§ Work instructions: Look below for the line containing "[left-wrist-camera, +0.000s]"; from there, print each line exactly up to and including the line containing "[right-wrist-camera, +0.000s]", and stop.

§ Records excerpted from a collection:
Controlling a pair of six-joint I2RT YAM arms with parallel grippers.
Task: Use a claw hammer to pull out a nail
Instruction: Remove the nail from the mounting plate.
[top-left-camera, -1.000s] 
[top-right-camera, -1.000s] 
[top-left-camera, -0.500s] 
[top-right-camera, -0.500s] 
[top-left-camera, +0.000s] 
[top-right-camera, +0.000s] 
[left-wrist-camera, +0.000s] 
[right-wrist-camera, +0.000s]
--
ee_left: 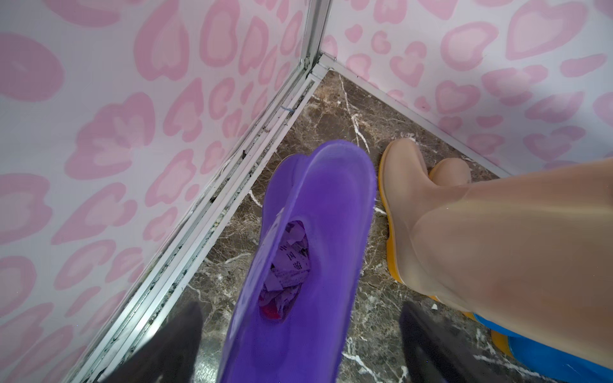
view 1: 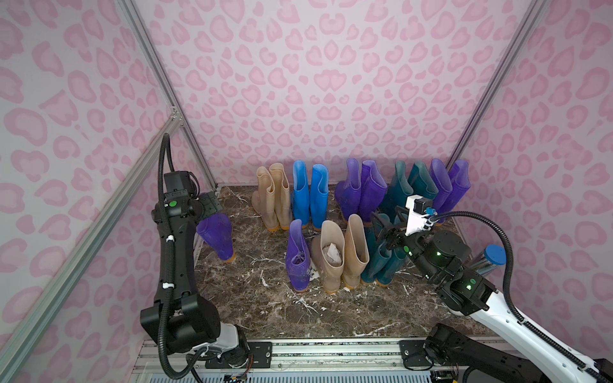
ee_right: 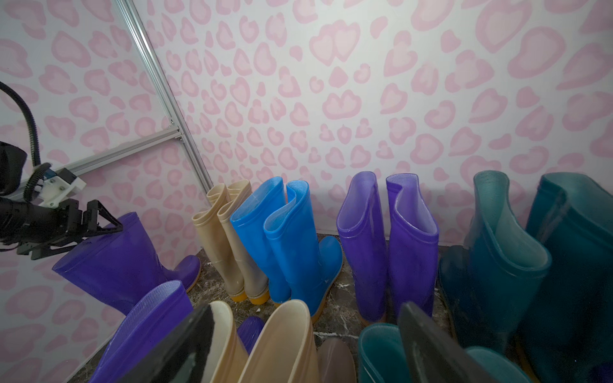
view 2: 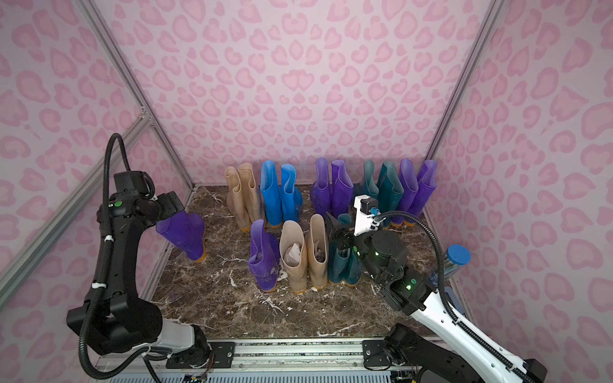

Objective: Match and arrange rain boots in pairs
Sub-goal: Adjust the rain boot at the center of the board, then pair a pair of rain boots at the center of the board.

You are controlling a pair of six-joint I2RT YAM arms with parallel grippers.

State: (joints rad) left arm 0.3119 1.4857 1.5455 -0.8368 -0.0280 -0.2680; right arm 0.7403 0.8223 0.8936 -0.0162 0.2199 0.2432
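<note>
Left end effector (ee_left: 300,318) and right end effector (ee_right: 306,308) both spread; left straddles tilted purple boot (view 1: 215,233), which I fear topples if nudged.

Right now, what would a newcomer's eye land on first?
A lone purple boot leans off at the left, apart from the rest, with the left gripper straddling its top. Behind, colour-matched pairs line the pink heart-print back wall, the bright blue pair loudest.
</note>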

§ Response to this task:
[left-wrist-camera, +0.000s] 
[right-wrist-camera, +0.000s]

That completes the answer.